Zachęcał zgromadzonych na Eucharystii, aby byli nie tylko wierzącymi, ale wiarygodnymi uczniami Chrystusa i wprowadzali w życie ewangeliczne wskazówki i normy, gdyż „Kościół rośnie tam, gdzie jest poznawana i głoszona cała Ewangelia, z przekonaniem i radością oraz wcielana w codzienne życie”.
Msza św. w białostockiej archikatedrze zakończyła obchody 25-lecia istnienia Katedr Teologii Katolickiej i Prawosławnej Uniwersytetu w Białymstoku. Na jubileuszowe obchody złożyła się międzynarodowa konferencja naukowa pt. „Nauki teologiczne na uniwersytecie. XXV-lecie katedr teologii Uniwersytetu w Białymstoku”, dyskusja panelowa oraz koncert. 1 marca uroczystości rozpoczęła święta liturgia w cerkwi św. Mikołaja.
Tak powstanie katedr teologii na Uniwersytecie w Białymstoku wspomina jej pierwszy kierownik, abp prof. Edward Ozorowski: „Droga do powstania Katedry Teologii Katolickiej na Uniwersytecie była długa.
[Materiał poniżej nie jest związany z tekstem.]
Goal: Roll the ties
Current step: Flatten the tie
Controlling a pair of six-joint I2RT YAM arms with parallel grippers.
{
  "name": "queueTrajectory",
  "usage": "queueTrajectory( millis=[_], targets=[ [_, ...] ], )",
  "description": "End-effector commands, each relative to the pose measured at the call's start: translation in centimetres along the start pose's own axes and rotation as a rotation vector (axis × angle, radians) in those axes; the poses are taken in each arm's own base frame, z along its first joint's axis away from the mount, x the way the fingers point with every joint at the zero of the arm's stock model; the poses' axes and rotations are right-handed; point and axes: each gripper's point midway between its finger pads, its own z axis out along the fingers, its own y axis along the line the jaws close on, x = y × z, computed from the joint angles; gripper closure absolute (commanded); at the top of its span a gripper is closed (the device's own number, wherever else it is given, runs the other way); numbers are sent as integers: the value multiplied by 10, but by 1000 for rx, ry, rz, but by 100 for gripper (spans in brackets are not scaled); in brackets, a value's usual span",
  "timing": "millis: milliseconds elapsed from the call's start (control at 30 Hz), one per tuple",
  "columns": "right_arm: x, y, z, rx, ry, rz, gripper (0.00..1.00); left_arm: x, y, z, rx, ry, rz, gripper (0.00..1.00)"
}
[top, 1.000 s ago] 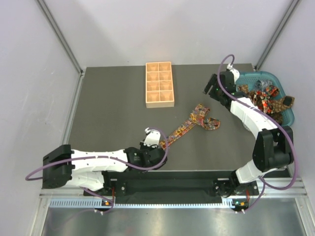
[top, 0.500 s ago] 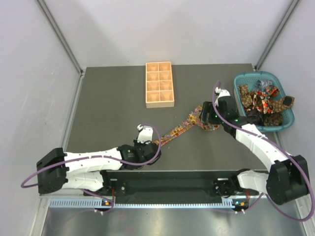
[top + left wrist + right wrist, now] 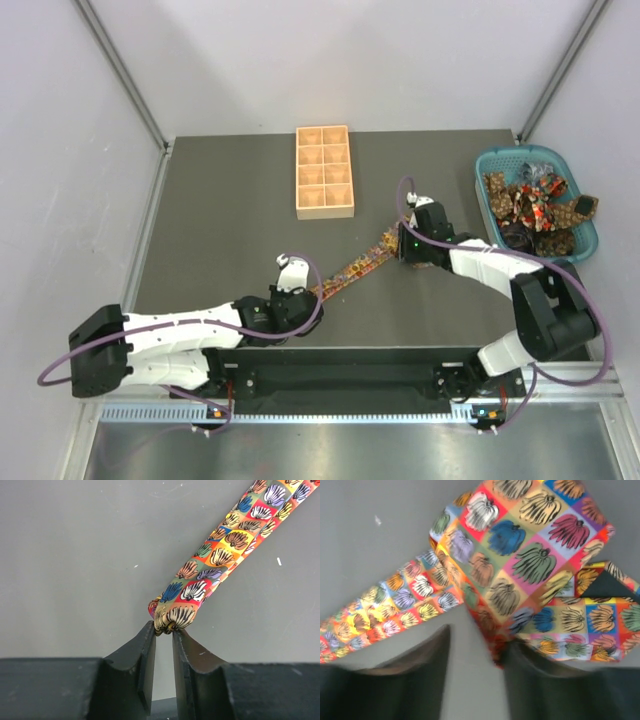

Gdy religia weszła do szkół, zaistniała potrzeba przygotowania katechetów do pełnienia tego zadania. Księża i siostry zakonne nie wystarczali. Potrzebni byli katecheci świeccy z wykształceniem teologicznym. W Białymstoku działała Filia Uniwersytetu Warszawskiego. Skierowałem wtedy do Senatu UW prośbę o powołanie w Białymstoku katedry katechetyki. Dwoma negatywnymi głosami została odrzucona. Myśl ta wróciła do głosu, gdy w Białymstoku powstał autonomiczny Uniwersytet. W realizacji tego zamiaru uprzedzili nas prawosławni. Pierwszy rektor, prof. dr hab. Adam Jamróz, był bardzo skuteczny i stworzył warunki do powstania Katedry Teologii Katolickiej. Cieszyli się z tego prawosławni i katolicy oraz większość wierzących. Udało nam się stworzyć Katedrę z własnymi wykładowcami, sekretariatem i nawiązać żywą relację z rektorami Uniwersytetu w Białymstoku”.
„Kiedy pierwszy raz pojawiłem się w sutannie na Uczelni, studenci traktowali mnie jak zjawę. Z czasem uznano moją obecność za normalną. Pozdrawiano mnie na korytarzu, niektórzy przychodzili do mnie na rozmowę. Dużo czasu upłynęło zanim przekonałem studentów, że przychodzę na wykłady, a nie na katechizację. Unikaliśmy zbędnych pytań, trzymaliśmy się dyscypliny uczelnianej. Dziś mile wspominamy te spotkania” – dodaje.